-- YOUR TASK --
Pull out of the data below the stretch of lines bounded by the one containing "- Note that" and the one containing "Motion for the", both bounds included, unchanged.

INFORMATION SHOWN Block Start

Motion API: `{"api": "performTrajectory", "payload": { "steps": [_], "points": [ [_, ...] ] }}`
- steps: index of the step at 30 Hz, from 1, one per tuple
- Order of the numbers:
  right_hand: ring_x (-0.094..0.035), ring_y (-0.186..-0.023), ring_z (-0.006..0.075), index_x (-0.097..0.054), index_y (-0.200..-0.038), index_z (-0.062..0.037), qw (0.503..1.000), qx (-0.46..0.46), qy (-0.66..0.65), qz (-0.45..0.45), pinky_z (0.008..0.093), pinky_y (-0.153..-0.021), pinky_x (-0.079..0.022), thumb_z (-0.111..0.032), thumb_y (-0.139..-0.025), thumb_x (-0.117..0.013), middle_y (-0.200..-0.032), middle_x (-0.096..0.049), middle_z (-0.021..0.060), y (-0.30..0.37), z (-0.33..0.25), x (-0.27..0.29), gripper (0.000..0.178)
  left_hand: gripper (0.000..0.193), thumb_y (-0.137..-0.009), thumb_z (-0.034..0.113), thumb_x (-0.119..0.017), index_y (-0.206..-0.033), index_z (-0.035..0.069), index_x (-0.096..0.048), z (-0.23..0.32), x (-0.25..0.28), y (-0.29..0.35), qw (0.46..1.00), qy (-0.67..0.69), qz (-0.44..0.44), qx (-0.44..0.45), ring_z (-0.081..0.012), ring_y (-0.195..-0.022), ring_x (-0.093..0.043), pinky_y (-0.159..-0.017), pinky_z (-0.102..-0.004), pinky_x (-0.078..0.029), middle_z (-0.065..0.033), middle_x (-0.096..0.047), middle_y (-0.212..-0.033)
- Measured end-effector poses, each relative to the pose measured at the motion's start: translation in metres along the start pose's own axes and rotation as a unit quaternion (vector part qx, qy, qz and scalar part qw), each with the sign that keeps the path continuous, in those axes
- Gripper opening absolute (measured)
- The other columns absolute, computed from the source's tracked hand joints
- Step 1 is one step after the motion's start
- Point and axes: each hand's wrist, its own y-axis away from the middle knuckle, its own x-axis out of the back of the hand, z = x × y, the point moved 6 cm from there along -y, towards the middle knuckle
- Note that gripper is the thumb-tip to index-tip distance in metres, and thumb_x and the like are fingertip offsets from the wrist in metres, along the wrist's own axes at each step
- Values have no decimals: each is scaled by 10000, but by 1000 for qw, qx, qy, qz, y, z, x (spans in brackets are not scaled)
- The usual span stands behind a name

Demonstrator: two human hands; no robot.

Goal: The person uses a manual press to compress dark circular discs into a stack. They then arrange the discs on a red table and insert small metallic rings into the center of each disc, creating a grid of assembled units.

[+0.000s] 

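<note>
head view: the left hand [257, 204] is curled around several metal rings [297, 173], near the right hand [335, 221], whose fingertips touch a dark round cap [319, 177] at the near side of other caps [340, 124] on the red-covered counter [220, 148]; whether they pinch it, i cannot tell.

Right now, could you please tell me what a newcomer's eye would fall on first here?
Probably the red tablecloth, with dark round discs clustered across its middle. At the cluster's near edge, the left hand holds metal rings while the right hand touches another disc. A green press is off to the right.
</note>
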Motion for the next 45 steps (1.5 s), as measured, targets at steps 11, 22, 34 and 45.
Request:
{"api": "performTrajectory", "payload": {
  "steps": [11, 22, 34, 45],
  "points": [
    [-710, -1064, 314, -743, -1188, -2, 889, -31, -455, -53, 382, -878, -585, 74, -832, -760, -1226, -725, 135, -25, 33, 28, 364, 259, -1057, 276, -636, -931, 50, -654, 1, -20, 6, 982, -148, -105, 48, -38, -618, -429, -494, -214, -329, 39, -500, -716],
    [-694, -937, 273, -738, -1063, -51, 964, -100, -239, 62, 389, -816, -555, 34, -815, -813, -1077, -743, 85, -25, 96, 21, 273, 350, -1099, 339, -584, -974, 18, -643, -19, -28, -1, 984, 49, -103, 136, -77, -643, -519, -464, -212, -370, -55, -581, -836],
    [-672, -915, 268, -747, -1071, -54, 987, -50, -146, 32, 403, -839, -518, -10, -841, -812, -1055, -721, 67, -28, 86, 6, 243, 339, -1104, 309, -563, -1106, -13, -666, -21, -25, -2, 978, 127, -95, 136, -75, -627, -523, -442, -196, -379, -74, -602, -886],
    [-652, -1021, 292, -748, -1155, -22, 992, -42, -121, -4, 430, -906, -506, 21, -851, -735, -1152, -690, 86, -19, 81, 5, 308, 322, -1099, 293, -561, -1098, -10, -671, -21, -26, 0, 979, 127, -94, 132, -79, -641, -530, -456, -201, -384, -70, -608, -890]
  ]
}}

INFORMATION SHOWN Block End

-- YOUR SOLUTION --
- Note that gripper is the thumb-tip to index-tip distance in metres, and thumb_x and the like are fingertip offsets from the wrist in metres, along the wrist's own axes at each step
- Values have no decimals: each is scaled by 10000, but by 1000 for qw, qx, qy, qz, y, z, x (spans in brackets are not scaled)
- The usual span stands behind a name

Demonstrator: two human hands; no robot.

Goal: The person uses a manual press to compress dark circular discs into a stack. They then arrange the discs on a red table and insert small metallic rings into the center of each disc, creating a grid of assembled units.

[+0.000s] 

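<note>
head view: the left hand [257, 204] is curled around several metal rings [297, 173], near the right hand [335, 221], whose fingertips touch a dark round cap [319, 177] at the near side of other caps [340, 124] on the red-covered counter [220, 148]; whether they pinch it, i cannot tell.

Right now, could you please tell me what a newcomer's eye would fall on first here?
Probably the red tablecloth, with dark round discs clustered across its middle. At the cluster's near edge, the left hand holds metal rings while the right hand touches another disc. A green press is off to the right.
</note>
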Motion for the next 45 steps (1.5 s), as measured, targets at steps 11, 22, 34 and 45.

No additional answer is needed here.